Sunday, December 21, 2014

Another Work in Progress - More Personal

One of the things I especially enjoy about working from old snapshots is the opportunity to really look closely at the images.  I usually work with pictures of people I do not know, but this time I wanted to work with an old photo from maybe 1956 or so of my younger sister and me.

I scanned and enlarged the original, and drew us, simplifying the background so much as to be pretty much unrecognizable.  In the original we were standing on the covered front porch, in front of the wooden door that had an oval window filled with beveled glass.  The sun was in our eyes, and we were dressed in our good wool winter coats, trimmed in fur.  We both wore hats, tied under our chins.
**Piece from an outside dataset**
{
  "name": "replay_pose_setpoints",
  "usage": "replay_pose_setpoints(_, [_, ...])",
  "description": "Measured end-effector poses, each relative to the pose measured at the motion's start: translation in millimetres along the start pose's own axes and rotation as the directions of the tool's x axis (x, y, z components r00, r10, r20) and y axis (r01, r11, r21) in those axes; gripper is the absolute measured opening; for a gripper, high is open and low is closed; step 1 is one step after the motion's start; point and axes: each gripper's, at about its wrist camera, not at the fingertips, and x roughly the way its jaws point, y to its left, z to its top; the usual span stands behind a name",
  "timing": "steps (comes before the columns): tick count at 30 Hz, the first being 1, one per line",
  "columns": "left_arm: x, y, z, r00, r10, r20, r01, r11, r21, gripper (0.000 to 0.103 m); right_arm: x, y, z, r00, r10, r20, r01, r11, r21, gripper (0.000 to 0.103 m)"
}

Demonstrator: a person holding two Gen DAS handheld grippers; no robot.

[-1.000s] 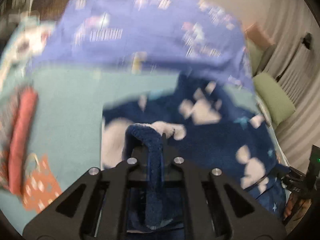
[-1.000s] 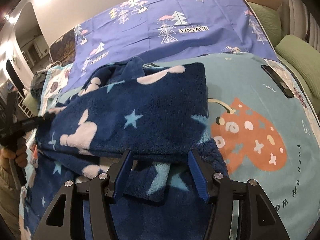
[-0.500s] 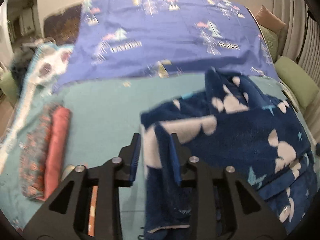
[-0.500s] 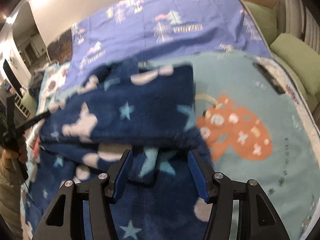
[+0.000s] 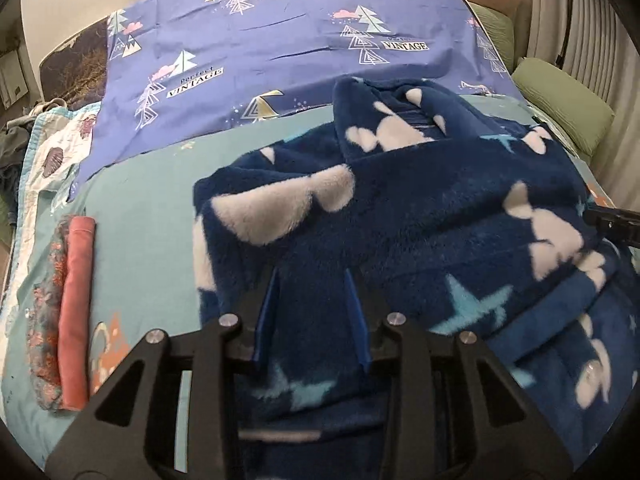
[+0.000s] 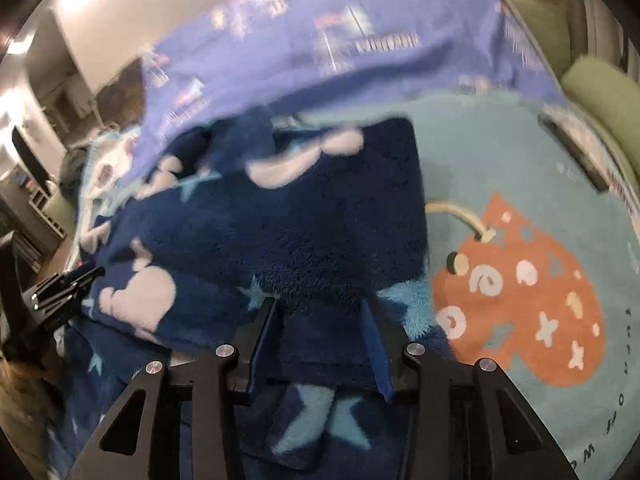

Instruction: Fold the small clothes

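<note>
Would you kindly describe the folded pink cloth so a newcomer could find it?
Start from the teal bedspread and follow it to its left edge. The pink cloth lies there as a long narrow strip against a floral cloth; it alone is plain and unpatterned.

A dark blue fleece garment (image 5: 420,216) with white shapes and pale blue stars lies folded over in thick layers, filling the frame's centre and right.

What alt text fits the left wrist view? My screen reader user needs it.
The open left gripper hovers over a navy fleece garment on a teal bed cover. Folded red clothes lie at left, a purple sheet behind.
</note>
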Motion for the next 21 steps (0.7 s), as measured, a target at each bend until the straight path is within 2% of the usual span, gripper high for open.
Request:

The shapes of the door and window behind us are only suggested here by using an old diary page, wallpaper and bits of a Wisconsin map.

Yesterday I started pushing back the paper background, suggesting a shadow of the overhead roof, and adding shadows behind us girls.  I still need to make decisions about the floor, and later when the skin tones are more dry, I need to warm up the flesh tones and deepen the shadows.

Staring at the old photo I remember how much Mother liked decorating the old farm house for Christmas.  I removed the homemade styrofoam-pipe cleaner-felt Santa head that hung on the door from my painting, and the bit of our Flexible Flyer sled that showed.  Clearly the picture was taken in December.  In those early days we always had green Christmas trees, covered with glass ornaments and heavy lead icicles that we kids liked to toss on the tree in a very un-artistic way.  Funny all those memories that return, just from staring at an old snapshot.


JoAnn said...

Sorry you have been so sick, Sherry. Take care of yourself and give yourself permission to sleep! The great healer, along with water!

I love the work you are doing, and the back-story on why your grandmother looks pensive.

Where would you put the blues if you added them?

JoAnn said...

Well, my comment disappeared while I was proving that I am not a robot!

Among other things, I asked you where you would put the blues

Sherry Pierce Thurner said...

When I paint flesh tone the first layer has rather opaque paints. Once that layer dried I can glaze with paint that is more transparent - yellows and rose to warm the skin tones, cool blue to deepen the shadows.